Literary Peru: Promoting Critical Citizenship Through Creative Reading and Writing
Daniela Salcedo Arnaiz (Spanish and Portuguese)

This pilot study will work with communities in Peru—Mullak’as-Misminay and Kacllaraccay—to create a mobile communal library and a writing space to promote creative reading and writing as a tool for social development by increasing access to literary materials, such as books and writing equipment. The Department of Spanish and Portuguese will fund travel and lodging for Salcedo Arnaiz.

Princeton’s Feral Books
Hannah Bradley (Anthropology)

This project, a collaboration between a postdoctoral fellow and an undergraduate research assistant, will conduct a mini-ethnography of unregulated books on campus, like those accumulating in the Chancellor Green Rotunda. The findings will be published in a paper zine, distributed during a walking tour of spaces where such volumes reside.

The Timefarer
Erika Kiss (The University Center for Human Values, Comparative Literature), Chris Tully (Physics), Sigrid Adriaenssens (Civil and Environmental Engineering), and John Higgins (Geosciences)

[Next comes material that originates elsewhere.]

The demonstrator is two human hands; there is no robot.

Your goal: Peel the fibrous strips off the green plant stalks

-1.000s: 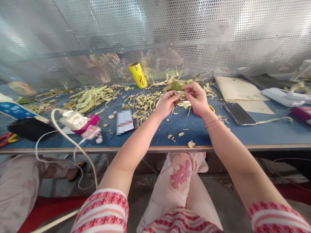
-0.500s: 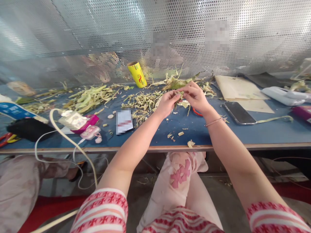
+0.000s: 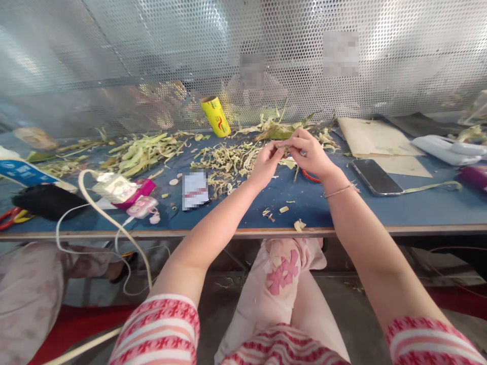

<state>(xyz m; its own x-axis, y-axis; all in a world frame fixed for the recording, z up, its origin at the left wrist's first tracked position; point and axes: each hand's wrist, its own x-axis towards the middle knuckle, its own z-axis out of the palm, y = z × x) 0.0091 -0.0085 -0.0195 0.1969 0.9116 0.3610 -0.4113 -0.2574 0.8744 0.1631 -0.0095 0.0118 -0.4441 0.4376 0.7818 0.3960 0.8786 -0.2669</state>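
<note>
Perforated metal backs a blue tabletop [image 3: 380, 208] strewn with husk scraps [image 3: 224, 159]. At upper centre of the frame, the left hand [image 3: 266, 163] and right hand [image 3: 310, 154] meet, fingers pinched on a small green stem [image 3: 286, 147] held just above the scraps, a phone [image 3: 376, 177] lying to their right.

Looks like a small workshop or sorting line, not a home. There's a long blue workbench [image 3: 418, 213] backed by a perforated metal screen [image 3: 114, 61], heaps of trimmed plant strips [image 3: 144, 149] all over it, a yellow roll [image 3: 215, 116], and another person's lap [image 3: 30, 289] just to the left.
</note>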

Faculty will create an immersive 360-degree film, a Virtual Reality (VR) rendering of the time-travel sequence from Stanley Kubrick’s 2001: A Space Odyssey, to share with students and members of the community via headsets. This process will involve harnessing a portable full-dome tent and projectors.

The Trenton Project
D. Vance Smith (English) and Nyssa Chow (Lewis Center for the Arts, Humanities Council)

Collaborators will complete the start-up phase of building an art installation, featuring wall projections of images and films as well as echoing sounds, in an abandoned house and in a former community center in Trenton. The exhibit will spotlight the systemic neglect in places like Trenton yet celebrate the persistence of Trentonians. Princeton Arts Fellow Funds and others will support later phases of this project.

What is the Value of a Breath?
Eduardo Cadava (English), Jonathan C. Aguirre (Spanish and Portuguese), Zulaikha Ayub (Architecture), and Daniela Gandorfer (Northeastern University)

Exploring blockchain technology, the project investigates what it means to tokenize a breath, that is, to assign value to breathing, and render a single breath ownable.